I’ve heard a lot of people on the left argue that Tor is likely backdoored because it was created by the U.S. Navy for spies to communicate and is still funded by the government. Yasha Levine has written a lot about this:
- https://surveillancevalley.com/blog/tor-files
- https://thebaffler.com/salvos/the-crypto-keepers-levine
He also appeared in TrueAnon episode 50 to talk about this.
On the other hand, a lot of people in the crypto and tech community disagree with this. They believe that Tor is not backdoored for one or both of the following reasons:
- Tor is open-source and has been audited.
- The U.S. Government would never do such a thing.
They also point to a leaked NSA presentation from 2007 that admits the NSA can’t deanonymize Tor users.
What are your thoughts?
It’s not so much that they have to get into “a server inside the tor network” but they can go after users of tor hidden services if they somehow track down the server hosting that particular hidden service, but the whole system is built around making that very difficult.
Yes! Hidden services was what I was talking about. It’s been a while. :grinning face with sweat:
Those links you posted were what I was talking about.
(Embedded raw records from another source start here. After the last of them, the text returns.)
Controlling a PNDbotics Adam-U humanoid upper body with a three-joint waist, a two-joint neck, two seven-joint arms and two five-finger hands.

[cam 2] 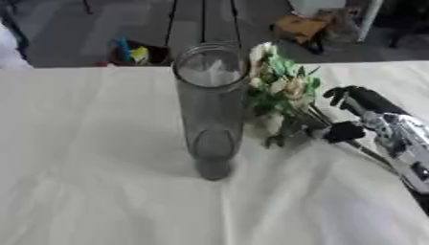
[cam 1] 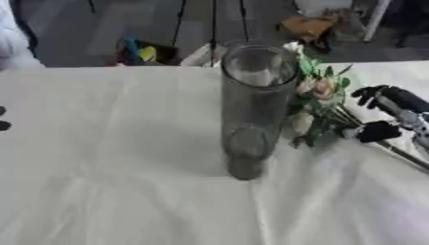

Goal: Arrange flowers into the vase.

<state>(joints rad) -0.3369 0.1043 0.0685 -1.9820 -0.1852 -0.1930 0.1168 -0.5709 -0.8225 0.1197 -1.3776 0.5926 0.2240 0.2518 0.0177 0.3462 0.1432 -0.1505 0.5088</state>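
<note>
The flowers point(cam 2: 281, 91), pale blooms with green leaves, lean just right of the tall glass vase point(cam 2: 209, 105) standing mid-tabletop point(cam 2: 100, 158). The right hand point(cam 2: 356, 119) has its fingers point(cam 2: 345, 131) pinching the blurred stems. Dark fingertips of the left hand point(cam 1: 3, 118) are cut off at the left edge.

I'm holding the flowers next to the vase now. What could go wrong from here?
1. The vase is tall and narrow, and the flowers already sit close beside it: swinging them across could tip it.
2. The blooms sit about level with the rim, so they likely need lifting before they go in.
3. The right hand pinches the stems low with its fingers, so the tops may flop sideways.
</note>
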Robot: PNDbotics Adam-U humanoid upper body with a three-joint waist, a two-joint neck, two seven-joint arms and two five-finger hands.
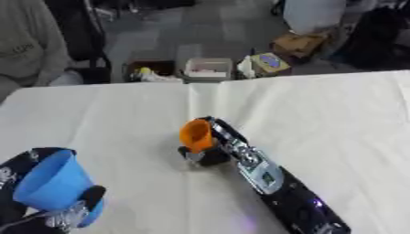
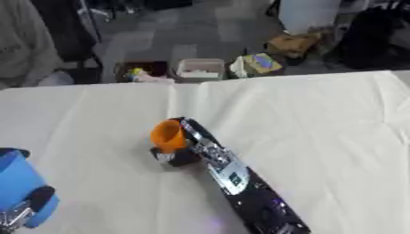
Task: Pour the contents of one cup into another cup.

I know they claimed to have gotten the Silk Road dude over him using the same username, but I remember at the time (along with the timeline of the hack) that it all stank of parallel construction so they wouldn’t have to admit to the hack.
The case of freedom hosting, however, is more interesting, as I discussed above.
I mean, the thing about TOR is it relies on its distributed nature to help obfuscate traffic. When you’ve got access to the literal backbone of the internet, as we know is largely kind of the case. See: Room 641A Hunting down the location of a Hidden Service ceases to be an impossible task. Not easy, but no more impossible than spinning up enough of your own exit relays to map synchronous traffic.
jfc, this conversation is becoming a total trip down memory lane. I’m remembering years of arguments during the 90’s with people over whether or not ECHELON was real. brb gotta go build a Faraday cage in the woods.:grinning face with sweat:
javascript exploits
To expand upon this, interested parties should look up “canvas fingerprinting.” JS HTML5 contains within it certain functions that a server can use to query information about your system, setup, and display (such as resolution of the window loading the resources, custom fonts being displayed by the system, etc.), and if your setup is weird/unique enough, it can form a “fingerprint” of your oddities which can be used to track you across the web. This is why TOR’s instructions tell you not to resize the window. If everyone runs the TOR browser at the default resolution, that is one less oddity that can be used to track individuals.